The velocity of a particle is the derivative of its position function with respect to time. So, let's find the velocity function by differentiating the given equation with respect to t.
x = 3.49t^2 - 2.21t^3
Let's differentiate both sides of the equation:
dx/dt = d/dt (3.49t^2 - 2.21t^3)
To find the derivative, we'll use the power rule, which states that the derivative of t^n is equal to n*t^(n-1).
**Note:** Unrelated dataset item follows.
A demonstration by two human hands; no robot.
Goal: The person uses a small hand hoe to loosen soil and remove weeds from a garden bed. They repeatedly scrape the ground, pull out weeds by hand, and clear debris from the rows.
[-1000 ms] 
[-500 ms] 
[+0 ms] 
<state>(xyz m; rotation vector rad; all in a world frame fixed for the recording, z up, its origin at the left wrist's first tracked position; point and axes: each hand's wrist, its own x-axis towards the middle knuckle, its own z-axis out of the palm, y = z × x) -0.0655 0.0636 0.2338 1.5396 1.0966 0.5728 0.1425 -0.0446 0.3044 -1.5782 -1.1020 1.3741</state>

dx/dt = 2 * 3.49t - 3 * 2.21t^2
Simplifying further:
dx/dt = 6.98t - 6.63t^2
Now we have the velocity function, which represents the velocity of the particle at any given time.
To find the maximum speed, we need to find the maximum value of the velocity function. To do that, we can find the value of t where the velocity is equal to zero. We'll set dx/dt = 0 and solve for t:
6.98t - 6.63t^2 = 0
Factoring out t:
t(6.98 - 6.63t) = 0
Setting each factor equal to zero:
t = 0
6.98 - 6.63t = 0
Solving the second equation for t:
6.63t = 6.98
t = 6.98 / 6.63
t ≈ 1.055 seconds
So, when t ≈ 1.055 seconds, the particle achieves its maximum speed in the positive x-direction.
Now that we have the time when the maximum speed occurs, we can substitute this value of t back into the position function to find the position of the particle at that time:
x = 3.49t^2 - 2.21t^3
Substituting t ≈ 1.055:
x = 3.49(1.055)^2 - 2.21(1.055)^3
Evaluating this expression will give us the final answer for the position of the particle when it achieves its maximum speed in the positive x-direction.